— About this task —
Write every line below out again exactly, images omitted.

---- Recorded information

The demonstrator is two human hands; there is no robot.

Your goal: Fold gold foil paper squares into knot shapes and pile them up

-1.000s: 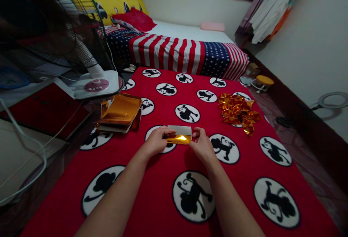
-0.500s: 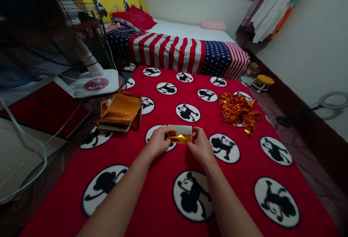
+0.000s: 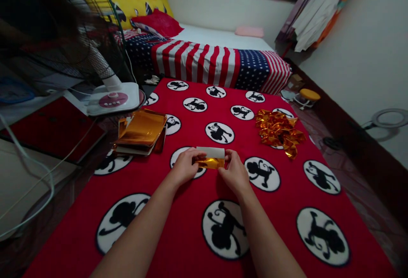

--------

— Answer to this task —
The demonstrator is two human hands; there is no robot.

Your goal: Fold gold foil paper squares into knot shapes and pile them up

-1.000s: 
-0.500s: 
+0.000s: 

The requested output has now been given in full.